When the police and his Mama arrive a few minutes later, the cops ask the librarian, “What’s the problem here?” The librarian says, “He’s colored and he wants to borrow the white books.” The cops say “Just give him the books.” His Mama says, “He’ll take good care of them.” The librarian, outnumbered and out-scrupled, checks out the books for him. His Mama says “What do you say, Ron?” Ron says, “Thank you, Ma’am.”

Seven years later, when Ron’s in his teens, a new television show comes on the air. It’s called Star Trek, and the crew of the Starship Enterprise is not only multi-racial, but multi-planetary, multi-galaxial. There’s Lieutenant Uhuru and Mr. Spock and other creatures of diverse tongue and varied hue and unearthly shapes. Most of them try to get along and work together “to explore strange new worlds…, to boldly go where no one has gone before.” Everybody except the Klingons.

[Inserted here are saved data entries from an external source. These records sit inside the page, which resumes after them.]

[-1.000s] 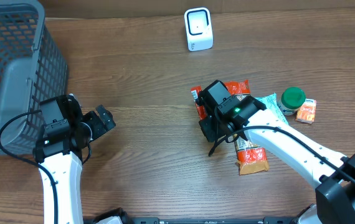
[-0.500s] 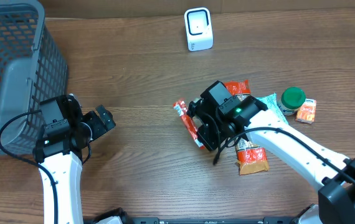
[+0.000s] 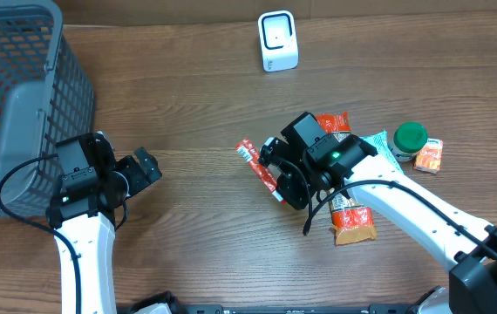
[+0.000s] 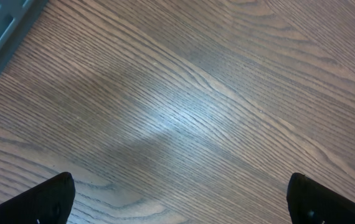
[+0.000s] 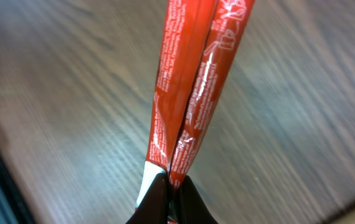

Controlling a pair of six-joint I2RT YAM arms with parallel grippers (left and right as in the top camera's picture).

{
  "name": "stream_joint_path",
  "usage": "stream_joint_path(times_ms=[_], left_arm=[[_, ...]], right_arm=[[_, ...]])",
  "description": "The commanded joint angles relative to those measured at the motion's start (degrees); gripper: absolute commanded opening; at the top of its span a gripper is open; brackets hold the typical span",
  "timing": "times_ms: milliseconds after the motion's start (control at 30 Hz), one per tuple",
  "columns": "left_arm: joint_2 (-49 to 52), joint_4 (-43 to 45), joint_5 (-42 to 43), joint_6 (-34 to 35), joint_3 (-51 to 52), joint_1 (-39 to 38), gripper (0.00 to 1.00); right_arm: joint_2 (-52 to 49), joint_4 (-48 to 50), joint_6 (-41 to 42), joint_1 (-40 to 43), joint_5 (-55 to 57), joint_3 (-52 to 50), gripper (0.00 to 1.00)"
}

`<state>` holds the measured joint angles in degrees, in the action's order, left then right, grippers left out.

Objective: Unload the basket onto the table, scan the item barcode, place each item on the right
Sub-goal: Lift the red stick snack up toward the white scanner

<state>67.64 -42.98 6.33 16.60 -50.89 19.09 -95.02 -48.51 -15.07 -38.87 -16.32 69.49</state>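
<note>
So my right gripper [image 5: 171, 198] is pinched shut on the end of the red packet [image 5: 190, 87], which sticks straight out past my fingertips. Off to the side, my left gripper [image 3: 146, 166] is wide open and holding nothing. The white scanner [image 3: 277, 41] sits well beyond both.

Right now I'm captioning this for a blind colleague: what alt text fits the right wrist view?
The right claw is shut on the end of a red packet, which is seen edge-on and stretches up the frame. Behind it is a blurred brown wood-grain table.
</note>
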Motion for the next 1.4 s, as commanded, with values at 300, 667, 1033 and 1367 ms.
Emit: stream_joint_path(times_ms=[300, 667, 1033, 1367], left_arm=[[0.31, 0.15, -0.57, 0.76, -0.79, -0.28, 1.0], [0.31, 0.13, -0.57, 0.76, -0.79, -0.28, 1.0], [0.31, 0.15, -0.57, 0.76, -0.79, -0.28, 1.0], [0.31, 0.15, -0.57, 0.76, -0.79, -0.28, 1.0]], right_arm=[[-0.52, -23.3, 3.87, 16.5, -2.21, 37.42, 0.04], [-14.95, -27.58, -3.91, 14.4, 18.18, 58.29, 0.03], [-34.4, -14.16, -13.75, 7.45, 55.34, 58.23, 0.04], [-44.41, 4.2, -16.48, 6.25, 77.31, 58.23, 0.03]])
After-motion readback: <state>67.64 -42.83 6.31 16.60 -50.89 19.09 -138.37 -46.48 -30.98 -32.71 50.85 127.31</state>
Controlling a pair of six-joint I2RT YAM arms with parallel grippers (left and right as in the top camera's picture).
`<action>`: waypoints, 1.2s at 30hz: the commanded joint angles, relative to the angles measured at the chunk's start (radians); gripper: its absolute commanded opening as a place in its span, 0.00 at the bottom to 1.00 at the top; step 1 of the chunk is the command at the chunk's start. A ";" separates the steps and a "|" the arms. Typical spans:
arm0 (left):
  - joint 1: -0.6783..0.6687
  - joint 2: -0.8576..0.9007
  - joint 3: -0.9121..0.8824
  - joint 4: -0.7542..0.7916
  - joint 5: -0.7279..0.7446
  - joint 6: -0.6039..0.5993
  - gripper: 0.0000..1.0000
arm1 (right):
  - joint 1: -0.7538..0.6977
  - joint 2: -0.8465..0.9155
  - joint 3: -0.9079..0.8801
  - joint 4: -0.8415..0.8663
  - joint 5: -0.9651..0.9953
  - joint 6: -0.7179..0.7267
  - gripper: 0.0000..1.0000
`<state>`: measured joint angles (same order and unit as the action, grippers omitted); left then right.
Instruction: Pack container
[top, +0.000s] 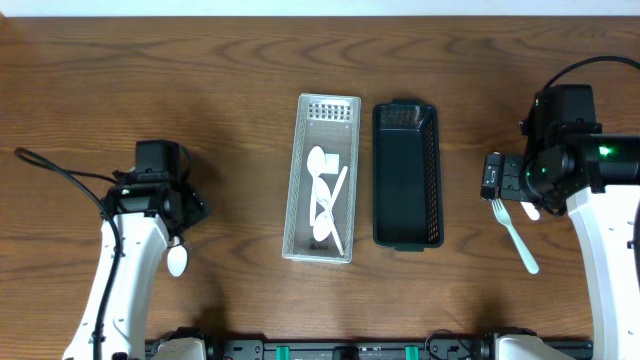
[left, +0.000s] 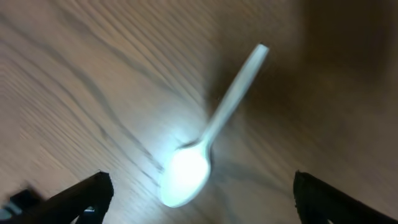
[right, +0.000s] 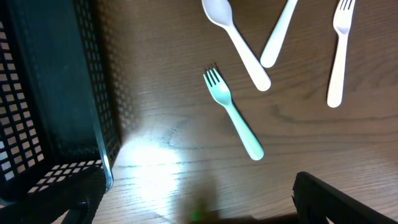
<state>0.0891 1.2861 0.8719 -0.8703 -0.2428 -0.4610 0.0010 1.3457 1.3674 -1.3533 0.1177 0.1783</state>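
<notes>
A silver perforated tray (top: 300, 180) at the table's middle holds several white spoons (top: 322, 190). A dark mesh basket (top: 379, 180) stands right of it and looks empty. My left gripper (left: 199, 202) is open, just above the table, with a white spoon (left: 205, 149) lying between and ahead of its fingers; the spoon's bowl also shows in the overhead view (top: 177, 262). My right gripper (right: 199, 208) is open and empty beside the basket's corner (right: 50, 93). A pale green fork (right: 233, 115) lies ahead of it and also shows in the overhead view (top: 515, 235).
Beyond the green fork lie a white spoon (right: 236, 37), a white handle (right: 278, 34) and a white fork (right: 339, 50). The right arm (top: 560, 160) hides most of these from overhead. A black cable (top: 60, 170) trails left of the left arm.
</notes>
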 joint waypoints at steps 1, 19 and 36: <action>0.027 0.008 0.000 -0.006 -0.082 0.133 0.96 | -0.009 -0.004 0.011 -0.001 -0.052 0.008 0.99; 0.125 0.208 0.000 -0.013 0.209 0.674 0.95 | -0.009 -0.004 0.011 -0.022 -0.123 0.007 0.99; 0.137 0.412 0.000 0.150 0.210 0.731 0.93 | -0.008 -0.004 0.011 -0.027 -0.123 0.000 0.99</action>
<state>0.2214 1.6756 0.8730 -0.7345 -0.0364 0.2504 0.0010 1.3457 1.3674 -1.3766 -0.0013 0.1783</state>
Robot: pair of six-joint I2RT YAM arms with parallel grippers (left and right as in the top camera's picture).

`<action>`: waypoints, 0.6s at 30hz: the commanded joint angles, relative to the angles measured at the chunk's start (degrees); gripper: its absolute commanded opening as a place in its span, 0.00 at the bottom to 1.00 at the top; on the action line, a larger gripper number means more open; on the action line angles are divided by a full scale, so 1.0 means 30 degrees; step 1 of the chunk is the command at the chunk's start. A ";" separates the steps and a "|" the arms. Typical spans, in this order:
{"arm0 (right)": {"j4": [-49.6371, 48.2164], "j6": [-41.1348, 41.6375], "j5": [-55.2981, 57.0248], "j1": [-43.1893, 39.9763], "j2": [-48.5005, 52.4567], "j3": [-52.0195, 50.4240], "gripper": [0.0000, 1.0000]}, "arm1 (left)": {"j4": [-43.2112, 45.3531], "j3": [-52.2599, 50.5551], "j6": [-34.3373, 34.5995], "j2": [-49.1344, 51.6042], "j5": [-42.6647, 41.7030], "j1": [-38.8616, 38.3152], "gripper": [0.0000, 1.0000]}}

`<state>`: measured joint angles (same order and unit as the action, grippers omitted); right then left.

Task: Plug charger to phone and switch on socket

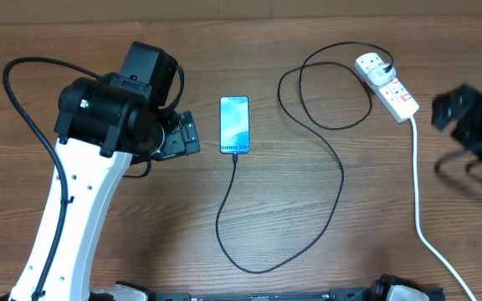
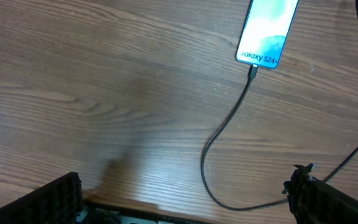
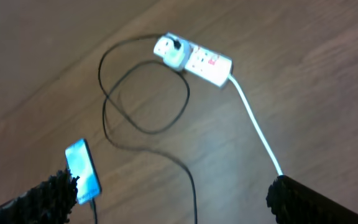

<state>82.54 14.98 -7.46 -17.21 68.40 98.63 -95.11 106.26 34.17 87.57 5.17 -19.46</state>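
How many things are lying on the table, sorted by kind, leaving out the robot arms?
Phones: 1, the phone
Chargers: 1, the charger, black cable with white adapter
Power strips: 1, the socket, with its white cord
Total: 3

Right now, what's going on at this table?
The charger is plugged into the phone, and its adapter sits in the socket. The left gripper hangs open and empty beside the phone. The right gripper is open near the socket, touching nothing. Whether the socket is switched on cannot be told.
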 commanded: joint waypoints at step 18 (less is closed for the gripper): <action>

Ron’s brother Carl says, “When that show came on, that was just science fiction. That ain’t gonna happen. They ain’t gonna put black people on no spaceship.”

But Ron didn’t think of it as science fiction. Ron thought it was science.[5] He was valedictorian at his high school. He earned a Ph.D. in Physics from MIT. Then he went to work for NASA. He was the second African American in space.

Most of you know that he was on the Space Shuttle Challenger when it exploded on January 28, 1986. Do you remember what you were doing when the TV said, “We interrupt your regular programming…”? I do. I can still see that blue sky and that flash of light and that arc of smoke.

I’m not saying I’m going to be any good at it. I’m just going to try harder to be the salt of the earth, a little more adventurous, a little more pioneering; like Ron McNair, who thought Star Trek was science, not science fiction; and like those Lake City policemen who got a little black boy his first books about space at the local library, and got the whole thing started.

You are the salt of the earth. You are the light of the world. You just are. Salt keeps food from going bad. So, keep America from going bad. Don’t be so afraid. Welcome the stranger. Embrace the other and the different. “Hate what is evil. Hold fast to what is good. Repay no one evil for evil, but take thought for what is noble in the sight of all.”[6]

[1]Joy Williams, Ninety-Nine Stories of God (Portland, OR: Tin House Books, 2016), p. 72.

[2]This story is often attributed to Ernest Hemingway, but Wikipedia says the idea predates him by several years.

[3]Details about salt in human history come from Mark Kurlansky’s comprehensive book Salt: A World History (New York: Walker & Co., 2002).

[4]Quotes are by Liam Stack, “William Christopher, Father Mulcahey on M*A*S*H, Dies at 84,” The New York Times, January 2, 2017.